READ  Wystrzelenie astronauty na Międzynarodową Stację Kosmiczną przez SpaceX i NASA zostało odwołane w ostatniej chwili
Słoń morski antarktyczny w czapce. (Dan Costa/Uniwersytet Kalifornijski w Santa Cruz)

Jednym z czynników był prąd krążący wokół Morza Weddella, który był szczególnie silny w latach 2016 i 2017, powodując podniesienie ciepłej, zwłaszcza słonej wody dennej.

„Ten wzrost pomaga wyjaśnić, w jaki sposób topnieje lód morski”. wyjaśnia oceanograf Fabien Roquet Z Uniwersytetu w Göteborgu w Szwecji.

„Ale w miarę topnienia lodu morskiego woda powierzchniowa uzupełnia się, co z kolei powinno położyć kres mieszaniu. Aby połynia mogła kontynuować proces, musi nastąpić inny proces. Skądś musi pochodzić dodatkowy dopływ soli”. „.

Sól może znacznie obniżyć temperaturę zamarzania wody, więc jeśli woda w połyni jest szczególnie słona, może to wyjaśniać trwałość krateru. Zespół sięgnął więc do danych i modeli obliczeniowych oceanów, aby dowiedzieć się, skąd pochodzi dodatkowa sól.

Ustalili, że burzliwe wiry powstające, gdy Prąd Weddella przepływa wokół Maud Rise, transportują sól na szczyt góry podwodnej.

Stamtąd, Transfer Ekmana przejmuje.
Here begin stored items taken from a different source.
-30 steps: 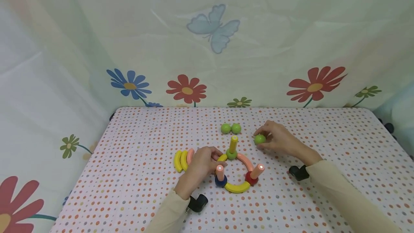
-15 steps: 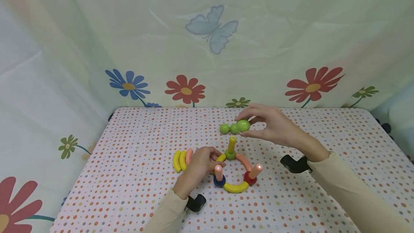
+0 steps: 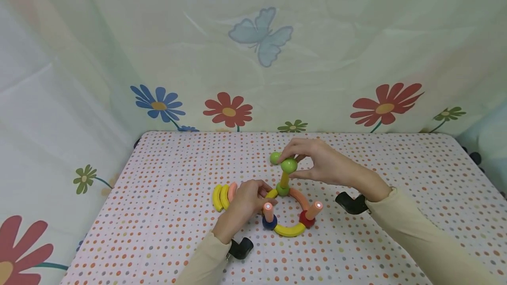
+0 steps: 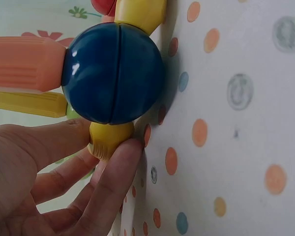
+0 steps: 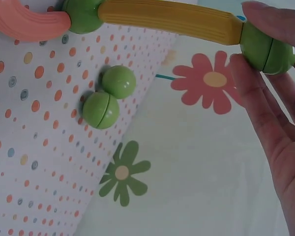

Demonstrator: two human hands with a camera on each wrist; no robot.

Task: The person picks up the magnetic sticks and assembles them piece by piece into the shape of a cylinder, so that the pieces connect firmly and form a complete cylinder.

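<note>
On the dotted tablecloth (image 3: 166,214) lies a ring of toy pieces: a blue ball (image 3: 270,223), a red ball (image 3: 306,220), a yellow arc (image 3: 289,231) and a pink arc (image 3: 299,197). Peach sticks (image 3: 268,210) rise from the blue and red balls. My left hand (image 3: 264,192) pinches the ring's yellow arc (image 4: 110,140) beside the blue ball (image 4: 113,73). My right hand (image 3: 292,162) holds a green ball (image 5: 265,49) on the tip of the yellow stick (image 5: 169,17), which stands in the green base ball (image 3: 282,189).
Two loose green balls (image 5: 110,96) lie behind the ring near the table's far edge; only one (image 3: 275,158) shows in the head view. Spare yellow and pink arcs (image 3: 223,195) lie left of my left hand. A flowered curtain (image 3: 253,56) hangs behind.
My right hand lifted a green ball from the cloth at the right, carried it up and left, and now holds it on the yellow stick's tip. The left hand stayed on the ring.
</note>
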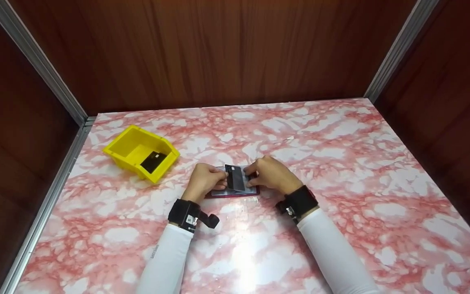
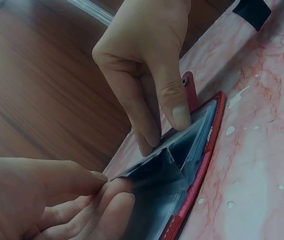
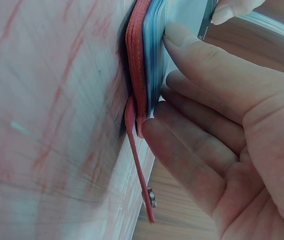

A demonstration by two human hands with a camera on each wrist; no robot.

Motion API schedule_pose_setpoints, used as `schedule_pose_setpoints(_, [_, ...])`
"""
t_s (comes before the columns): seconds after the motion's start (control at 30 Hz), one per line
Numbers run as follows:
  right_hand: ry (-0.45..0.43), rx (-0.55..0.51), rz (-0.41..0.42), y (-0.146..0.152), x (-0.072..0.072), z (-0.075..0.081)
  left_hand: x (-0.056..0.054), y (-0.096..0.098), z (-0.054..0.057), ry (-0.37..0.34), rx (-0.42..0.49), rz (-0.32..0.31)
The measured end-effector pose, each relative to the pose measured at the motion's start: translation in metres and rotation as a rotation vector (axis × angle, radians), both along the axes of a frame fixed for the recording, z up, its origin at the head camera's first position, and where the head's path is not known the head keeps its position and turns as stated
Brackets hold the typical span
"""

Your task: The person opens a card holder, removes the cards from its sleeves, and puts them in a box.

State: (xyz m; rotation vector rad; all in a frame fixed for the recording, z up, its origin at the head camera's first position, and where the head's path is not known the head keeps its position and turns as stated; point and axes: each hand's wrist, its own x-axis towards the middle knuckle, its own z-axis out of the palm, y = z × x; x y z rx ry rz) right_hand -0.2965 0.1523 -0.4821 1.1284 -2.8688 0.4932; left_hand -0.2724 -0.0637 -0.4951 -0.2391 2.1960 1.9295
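The red wallet [image 3: 136,60] lies open on the table [image 1: 235,130]. At its left, the left hand [image 1: 203,179] pinches 1 tilted dark card [image 1: 236,179]; at its right, the right hand [image 1: 271,174] pinches its clear sleeves [image 2: 156,195]. Farther, left of the wallet, is 1 yellow box [image 1: 127,163].

the table [image 1: 382,228] before me has a glossy top, marbled in red and white, with bright glare on the side nearest me. a yellow bin [image 1: 136,154] stands on it toward my left. to the bin's right and a bit closer to me, a red wallet [image 1: 229,194] lies open, its strap [image 3: 139,165] sticking out. small pale patches [image 2: 237,96] spot the tabletop beside the wallet.
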Motion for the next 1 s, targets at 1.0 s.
schedule_pose_setpoints(1.0, [-0.016, -0.028, -0.006, -0.013, 0.005, 0.002, -0.002, 0.009, -0.011, -0.021, 0.021, -0.065])
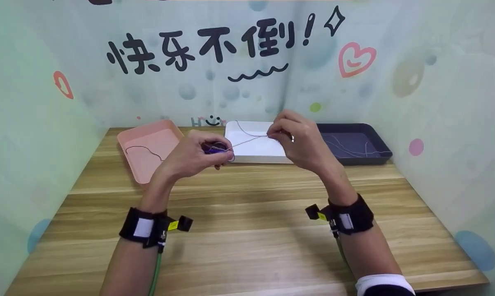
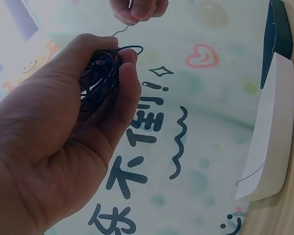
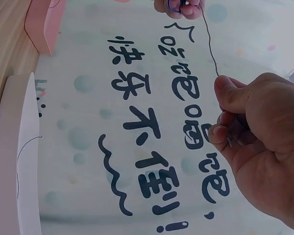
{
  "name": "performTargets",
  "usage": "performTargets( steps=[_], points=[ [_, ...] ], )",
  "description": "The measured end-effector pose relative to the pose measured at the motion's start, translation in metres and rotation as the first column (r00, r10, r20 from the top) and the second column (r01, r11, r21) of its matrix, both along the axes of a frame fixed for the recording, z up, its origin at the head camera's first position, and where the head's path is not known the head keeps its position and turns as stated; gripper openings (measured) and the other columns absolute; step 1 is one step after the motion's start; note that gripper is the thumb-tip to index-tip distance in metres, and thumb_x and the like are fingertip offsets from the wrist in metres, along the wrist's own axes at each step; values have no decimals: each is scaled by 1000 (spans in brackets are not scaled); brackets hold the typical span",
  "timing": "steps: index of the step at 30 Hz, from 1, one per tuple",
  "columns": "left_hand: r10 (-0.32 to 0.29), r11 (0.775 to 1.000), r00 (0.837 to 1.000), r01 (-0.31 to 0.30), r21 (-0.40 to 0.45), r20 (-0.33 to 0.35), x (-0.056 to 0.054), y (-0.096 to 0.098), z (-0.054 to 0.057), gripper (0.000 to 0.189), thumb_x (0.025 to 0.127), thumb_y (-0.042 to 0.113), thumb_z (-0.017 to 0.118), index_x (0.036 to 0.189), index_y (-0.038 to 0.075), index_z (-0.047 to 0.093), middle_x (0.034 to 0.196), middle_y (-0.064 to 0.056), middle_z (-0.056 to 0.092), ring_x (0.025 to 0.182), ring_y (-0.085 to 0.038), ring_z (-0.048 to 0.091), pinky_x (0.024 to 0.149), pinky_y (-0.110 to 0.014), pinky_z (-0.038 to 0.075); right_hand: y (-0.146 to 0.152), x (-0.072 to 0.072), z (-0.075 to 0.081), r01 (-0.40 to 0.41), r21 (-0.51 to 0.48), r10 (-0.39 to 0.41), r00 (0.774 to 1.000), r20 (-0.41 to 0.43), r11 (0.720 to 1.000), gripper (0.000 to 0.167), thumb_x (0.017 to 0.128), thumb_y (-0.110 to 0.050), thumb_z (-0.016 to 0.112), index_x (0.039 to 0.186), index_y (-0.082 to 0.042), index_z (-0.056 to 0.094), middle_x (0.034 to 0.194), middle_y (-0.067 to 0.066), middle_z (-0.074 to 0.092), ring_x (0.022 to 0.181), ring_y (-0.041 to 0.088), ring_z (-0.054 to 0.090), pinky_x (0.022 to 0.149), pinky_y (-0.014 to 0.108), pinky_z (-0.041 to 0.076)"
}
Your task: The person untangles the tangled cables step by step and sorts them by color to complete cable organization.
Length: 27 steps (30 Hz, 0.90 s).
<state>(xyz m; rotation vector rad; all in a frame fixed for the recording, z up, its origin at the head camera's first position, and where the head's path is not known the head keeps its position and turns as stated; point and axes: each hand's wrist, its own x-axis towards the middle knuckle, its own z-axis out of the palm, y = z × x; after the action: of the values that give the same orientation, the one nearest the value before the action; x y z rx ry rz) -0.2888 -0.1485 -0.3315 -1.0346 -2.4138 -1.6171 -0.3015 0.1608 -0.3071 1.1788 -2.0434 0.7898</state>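
While the left hand (image 1: 194, 154) curls round a loose, rounded coil (image 2: 108, 66) of thin dark-blue cord, the right hand (image 1: 300, 139) pinches a slender strand (image 1: 249, 142), nearly straight, its long axis slanting up rightward before the smooth white tray (image 1: 263, 159) on the wood-grain tabletop (image 1: 247, 197).

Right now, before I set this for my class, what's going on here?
A person's left hand holds a tangled dark bundle, while the fingers of the right hand pinch a thin strand that stretches between the two hands. Both hands are raised above the wooden table. At its back stand a pink tray, a white tray and a dark tray. One thin line lies in the pink tray, and some paler lines in the dark one.
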Motion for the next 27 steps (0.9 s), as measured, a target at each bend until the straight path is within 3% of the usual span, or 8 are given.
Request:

Dzieje się tak, gdy wiatr wieje nad powierzchnią oceanu, tworząc chmury. Woda nie tylko jest wciągana, ale także odchylana na boki jak w łodzi, powodując wirowanie wody jak śruba. Kiedy górna warstwa wody odsuwa się wraz z wiatrem, woda napływa z dołu, aby ją zastąpić.

W przypadku połyny Mud Rise ta podnosząca się woda niesie ze sobą nagromadzenie soli, która wiruje wokół Mud Rise, zapobiegając zamarznięciu krateru.

Klucz ten może pomóc naukowcom przewidzieć, co stanie się w przyszłości z lodem morskim Antarktyki, co budzi poważne obawy dla globalnego klimatu. Klimatolodzy już przewidują, że wiać będą zimowe wiatry z Antarktyki Stają się silniejsze i częstszena którym w nadchodzących latach mogą pojawiać się coraz częstsze megapolineidy.

To z kolei może mieć konsekwencje dla oceanów na świecie.

„Odcisk połyny może pozostać w wodzie przez kilka lat po utworzeniu”. mówi klimatolog Sarah Gill Z Uniwersytetu Kalifornijskiego w San Diego: „Mogą zmienić sposób przemieszczania się wody i sposób, w jaki prądy przenoszą ciepło w kierunku kontynentu. Gęsta woda, która się tu tworzy, może rozprzestrzenić się po całym Oceanie Światowym”.

READ  20 razy szybciej - tafle lodu mogą zapadać się znacznie szybciej, niż wcześniej sądzono

Badanie zostało opublikowane w Postęp nauki.